Problem details:
Could you filter the listing for lines with the word "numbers" and return them?

The data:
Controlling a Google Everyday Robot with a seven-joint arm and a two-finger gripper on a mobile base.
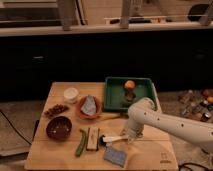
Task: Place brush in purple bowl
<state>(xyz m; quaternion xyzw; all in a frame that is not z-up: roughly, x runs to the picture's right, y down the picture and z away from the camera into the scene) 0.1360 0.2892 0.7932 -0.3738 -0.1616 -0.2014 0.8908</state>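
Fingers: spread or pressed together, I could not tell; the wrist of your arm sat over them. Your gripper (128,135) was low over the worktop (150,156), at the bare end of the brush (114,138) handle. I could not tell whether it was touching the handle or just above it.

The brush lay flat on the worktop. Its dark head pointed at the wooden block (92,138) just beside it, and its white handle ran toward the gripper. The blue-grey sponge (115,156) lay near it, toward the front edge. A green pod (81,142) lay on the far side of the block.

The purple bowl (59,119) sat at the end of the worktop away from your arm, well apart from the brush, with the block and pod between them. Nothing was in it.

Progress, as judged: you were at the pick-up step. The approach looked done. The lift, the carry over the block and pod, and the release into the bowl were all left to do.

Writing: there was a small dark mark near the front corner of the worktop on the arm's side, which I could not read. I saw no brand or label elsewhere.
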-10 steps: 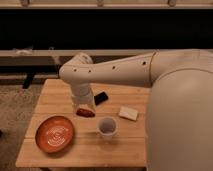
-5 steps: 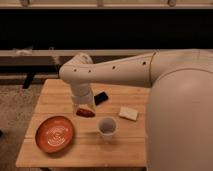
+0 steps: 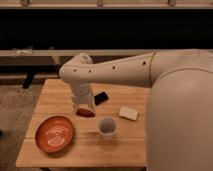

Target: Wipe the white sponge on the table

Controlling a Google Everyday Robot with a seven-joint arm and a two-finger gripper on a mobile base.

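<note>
Nothing has moved since the earlier frames: the arm, the claw and every item sit where they did. The gripper [image 3: 84, 106] hangs at the end of the white arm [image 3: 115, 70], low over the middle of the table [image 3: 125, 150], about halfway between its far and near edges. Directly under it lies a small dark-red object [image 3: 85, 113], touching or nearly touching it. How wide the claw stands, and whether it has hold of that red thing, I cannot tell.

The white sponge [image 3: 128, 113] lies flat on the planks, apart from the claw, toward the table's right side, where the robot's body hides the right edge. Nothing touches it. A white-grey cup [image 3: 107, 127] stands upright just beside the sponge, nearer the front edge and between sponge and claw. A black device [image 3: 100, 97] lies beside the wrist toward the far edge. An orange plate [image 3: 55, 133] rests near the front left corner.
</note>
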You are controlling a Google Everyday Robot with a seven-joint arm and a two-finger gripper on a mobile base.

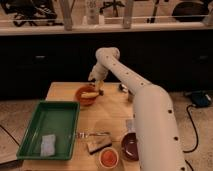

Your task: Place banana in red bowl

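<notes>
The orange-red bowl (85, 95) sits at the far side of the wooden table (110, 120). The pale-yellow banana (90, 94) lies across the bowl, inside its rim. My gripper (96, 85) is just above and behind the bowl's right side, close to the banana's right end. The white arm (145, 110) reaches over the table from the right front.
A green tray (47, 127) with a pale cloth (47, 144) is at the front left. A darker maroon bowl (131, 145), a pale-rimmed bowl with orange inside (108, 157) and a brown block (98, 144) are at the front. Small items (125, 90) lie far right.
</notes>
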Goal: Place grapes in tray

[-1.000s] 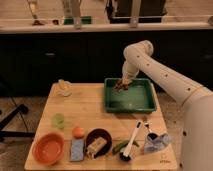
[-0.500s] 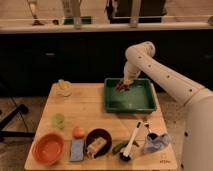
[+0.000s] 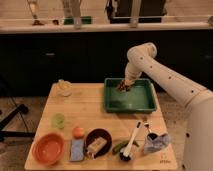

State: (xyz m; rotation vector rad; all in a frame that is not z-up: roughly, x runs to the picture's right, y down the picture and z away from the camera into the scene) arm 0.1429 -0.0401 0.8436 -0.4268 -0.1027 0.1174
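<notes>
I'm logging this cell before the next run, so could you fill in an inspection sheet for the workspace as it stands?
Surface: wooden table, light-coloured, holding all the items.
Job's things: green tray at the table's far right; dark grapes at its far edge, under the gripper.
Clutter: orange bowl, round orange fruit, pale green item, black bowl with something pale in it, blue sponge, white-handled brush, crumpled bag, glass at far left.
Grippers: gripper reaches down over the tray's far edge at the grapes.
Cables: nothing seen.
Surroundings: dark cabinets under a counter behind the table.
</notes>
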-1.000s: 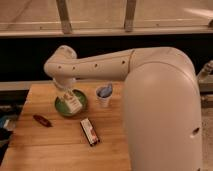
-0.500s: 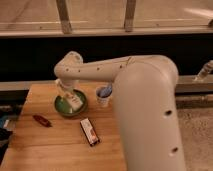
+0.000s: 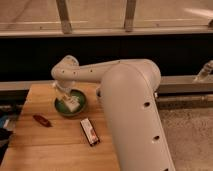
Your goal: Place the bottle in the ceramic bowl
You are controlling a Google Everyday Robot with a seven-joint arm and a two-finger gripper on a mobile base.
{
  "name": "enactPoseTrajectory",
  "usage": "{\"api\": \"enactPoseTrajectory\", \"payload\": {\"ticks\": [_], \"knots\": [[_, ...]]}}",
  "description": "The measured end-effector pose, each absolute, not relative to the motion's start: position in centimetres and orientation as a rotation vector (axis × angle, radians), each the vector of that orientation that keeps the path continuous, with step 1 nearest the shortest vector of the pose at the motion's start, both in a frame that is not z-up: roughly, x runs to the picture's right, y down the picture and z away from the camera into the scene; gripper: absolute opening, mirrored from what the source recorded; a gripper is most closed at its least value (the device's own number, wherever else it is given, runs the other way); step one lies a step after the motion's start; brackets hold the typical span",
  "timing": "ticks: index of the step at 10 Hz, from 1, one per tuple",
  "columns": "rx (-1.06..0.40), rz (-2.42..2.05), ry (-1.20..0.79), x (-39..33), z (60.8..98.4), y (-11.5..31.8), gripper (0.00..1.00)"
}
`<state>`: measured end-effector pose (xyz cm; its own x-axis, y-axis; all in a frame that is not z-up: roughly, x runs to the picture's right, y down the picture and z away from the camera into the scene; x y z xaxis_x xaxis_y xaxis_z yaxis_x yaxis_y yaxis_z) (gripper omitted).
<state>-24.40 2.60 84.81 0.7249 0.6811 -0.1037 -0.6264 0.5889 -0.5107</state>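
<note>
White bottle [image 3: 72, 103], gripper [image 3: 66, 98] now lower in ceramic bowl [image 3: 61, 108]

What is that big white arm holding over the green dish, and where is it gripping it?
It cannot be told. The gripper is down over the ceramic bowl, and a pale thing, probably the bottle, lies in the bowl right below it, but no grip is visible.

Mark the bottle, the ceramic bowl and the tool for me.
bottle [image 3: 73, 103]: camera view, white body inside the bowl.
ceramic bowl [image 3: 81, 105]: camera view, green right rim.
tool [image 3: 66, 98]: camera view, arm's tip, over the bowl at the bottle.
</note>
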Motion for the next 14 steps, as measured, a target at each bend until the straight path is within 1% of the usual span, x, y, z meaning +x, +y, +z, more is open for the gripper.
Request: {"api": "enactPoseTrajectory", "payload": {"ticks": [1, 2, 4, 5, 6, 7, 14], "knots": [[-0.553, 0.762, -0.107, -24.48, 84.80, 2.66, 0.34], [-0.553, 0.759, -0.108, -24.63, 84.77, 2.70, 0.42], [-0.554, 0.760, -0.108, -24.59, 84.77, 2.70, 0.64], [-0.553, 0.761, -0.107, -24.52, 84.79, 2.68, 0.74], [-0.553, 0.761, -0.107, -24.54, 84.78, 2.68, 0.78], [-0.554, 0.761, -0.107, -24.55, 84.77, 2.70, 0.80], [-0.554, 0.762, -0.107, -24.51, 84.78, 2.69, 0.80]]}}
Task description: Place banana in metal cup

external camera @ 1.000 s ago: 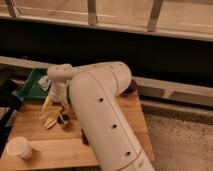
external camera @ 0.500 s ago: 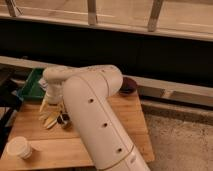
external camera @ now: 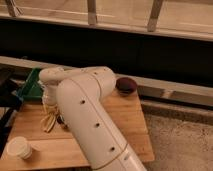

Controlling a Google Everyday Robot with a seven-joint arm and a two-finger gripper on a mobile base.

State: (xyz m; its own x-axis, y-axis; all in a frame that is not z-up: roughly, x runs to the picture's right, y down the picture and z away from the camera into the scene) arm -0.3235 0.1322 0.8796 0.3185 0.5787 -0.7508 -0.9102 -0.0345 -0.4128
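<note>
Camera view looks down on a wooden worktop (external camera: 125,120) with the white arm (external camera: 87,120) reaching across it to the left. The gripper (external camera: 50,106) hangs at the arm's far end, low over the banana (external camera: 48,123); whether its jaws are spread or pressed together I cannot tell. The banana lies flat on the worktop near the left edge. Just right of it a dark shape, likely the metal cup (external camera: 61,119), shows at the arm's edge, mostly hidden. A white cup (external camera: 19,148) stands at the front left corner, a green tray (external camera: 30,86) sits behind the gripper, and a dark bowl (external camera: 126,85) rests at the back edge
</note>
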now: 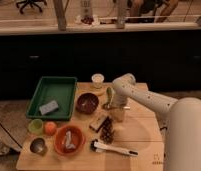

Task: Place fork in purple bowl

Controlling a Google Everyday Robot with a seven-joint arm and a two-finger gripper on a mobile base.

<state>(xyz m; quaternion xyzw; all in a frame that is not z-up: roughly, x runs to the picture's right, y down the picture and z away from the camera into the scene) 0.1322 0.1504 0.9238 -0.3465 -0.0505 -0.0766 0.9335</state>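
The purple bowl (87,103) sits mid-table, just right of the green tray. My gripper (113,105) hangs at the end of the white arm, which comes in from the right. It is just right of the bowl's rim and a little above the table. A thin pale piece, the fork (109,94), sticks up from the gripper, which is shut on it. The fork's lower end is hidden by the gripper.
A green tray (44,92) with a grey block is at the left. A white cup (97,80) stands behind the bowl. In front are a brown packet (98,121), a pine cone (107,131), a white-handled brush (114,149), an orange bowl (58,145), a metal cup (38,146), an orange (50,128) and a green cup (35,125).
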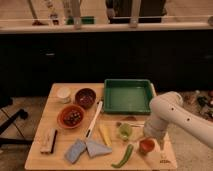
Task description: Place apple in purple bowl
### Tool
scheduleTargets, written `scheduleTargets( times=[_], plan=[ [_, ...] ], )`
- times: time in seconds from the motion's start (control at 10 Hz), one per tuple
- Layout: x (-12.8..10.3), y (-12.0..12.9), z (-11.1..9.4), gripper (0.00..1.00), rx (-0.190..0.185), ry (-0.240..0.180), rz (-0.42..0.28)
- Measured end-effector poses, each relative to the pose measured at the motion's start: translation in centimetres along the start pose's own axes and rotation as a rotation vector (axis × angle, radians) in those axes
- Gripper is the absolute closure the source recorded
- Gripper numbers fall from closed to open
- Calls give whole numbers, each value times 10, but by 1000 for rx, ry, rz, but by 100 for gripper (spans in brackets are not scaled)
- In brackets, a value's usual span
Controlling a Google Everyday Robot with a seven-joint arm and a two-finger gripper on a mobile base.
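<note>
The apple (146, 145), small and orange-red, sits on the wooden table near its front right corner. My gripper (150, 138) hangs at the end of the white arm, directly over and against the apple, and the arm's wrist hides most of it. The purple bowl (85, 97), small and dark maroon, stands at the back left of the table, far from the gripper, beside a small white cup (63, 94).
A green tray (128, 95) is at the back right. An orange bowl (71, 116) sits in front of the purple bowl. A pale green cup (124, 131), a green pepper (125, 156), a white-handled tool (94, 120), a grey cloth (87, 149) and a brush (48, 141) lie along the front.
</note>
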Motion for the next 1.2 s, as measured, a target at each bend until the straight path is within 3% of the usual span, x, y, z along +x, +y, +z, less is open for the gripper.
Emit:
scheduleTargets(
  times=[0.2,0.8,0.9,1.2],
  plan=[
    [2,0,1,32,-2,-6,3],
    [2,3,1,94,-18,3,24],
    [2,2,0,99,-19,5,24],
    [3,4,-6,100,-12,10,37]
  ],
)
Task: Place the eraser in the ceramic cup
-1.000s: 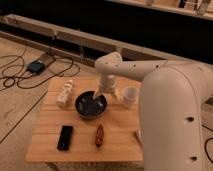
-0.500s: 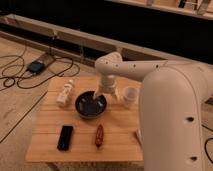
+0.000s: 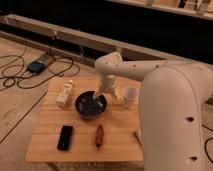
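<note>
One hand (image 3: 106, 94) hangs over the far rim of the dark bowl (image 3: 91, 105) at the middle of the tabletop (image 3: 120, 131); whether it is wide or narrow cannot be told. It holds no eraser. The black eraser (image 3: 65, 137) lies flat near the front-left corner. The white ceramic cup (image 3: 129, 96) stands upright toward the back-right, just beside the hand. A reddish-brown object (image 3: 99, 135) lies near the front edge, and a small white bottle (image 3: 65, 94) near the left edge.

claw (image 3: 106, 95) over bowl (image 3: 80, 109), cup (image 3: 129, 95) right, eraser (image 3: 65, 137) front-left
</note>
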`<control>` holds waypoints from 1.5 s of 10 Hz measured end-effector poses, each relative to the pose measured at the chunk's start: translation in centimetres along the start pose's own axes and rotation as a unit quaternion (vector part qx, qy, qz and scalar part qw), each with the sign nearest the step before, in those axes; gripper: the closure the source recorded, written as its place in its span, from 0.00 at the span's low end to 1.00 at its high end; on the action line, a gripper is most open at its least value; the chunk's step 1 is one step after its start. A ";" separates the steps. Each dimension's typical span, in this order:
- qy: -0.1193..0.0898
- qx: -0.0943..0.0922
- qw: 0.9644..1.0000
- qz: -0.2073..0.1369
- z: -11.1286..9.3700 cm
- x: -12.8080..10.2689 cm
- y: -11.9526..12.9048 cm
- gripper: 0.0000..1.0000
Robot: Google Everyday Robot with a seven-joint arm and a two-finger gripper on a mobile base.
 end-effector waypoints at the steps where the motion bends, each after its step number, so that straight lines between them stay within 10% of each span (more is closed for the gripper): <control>1: 0.000 0.000 1.000 0.000 0.0 0.0 0.0 0.20; 7: -0.020 -0.013 0.999 -0.021 -1.4 2.5 2.6 0.20; 15: -0.023 -0.022 0.996 -0.080 -1.5 16.0 11.4 0.20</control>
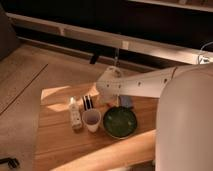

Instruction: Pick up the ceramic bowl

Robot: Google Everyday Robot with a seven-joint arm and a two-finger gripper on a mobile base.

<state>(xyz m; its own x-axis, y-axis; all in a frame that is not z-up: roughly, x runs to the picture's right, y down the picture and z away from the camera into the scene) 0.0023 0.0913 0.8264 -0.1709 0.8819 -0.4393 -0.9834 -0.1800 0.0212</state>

Answer area:
- Gripper numbers fall from closed to open
- Calls give whole numbers, each value times 10, but by 1000 for rx, ry, rz, but by 100 for gripper (spans in brackets are not scaled)

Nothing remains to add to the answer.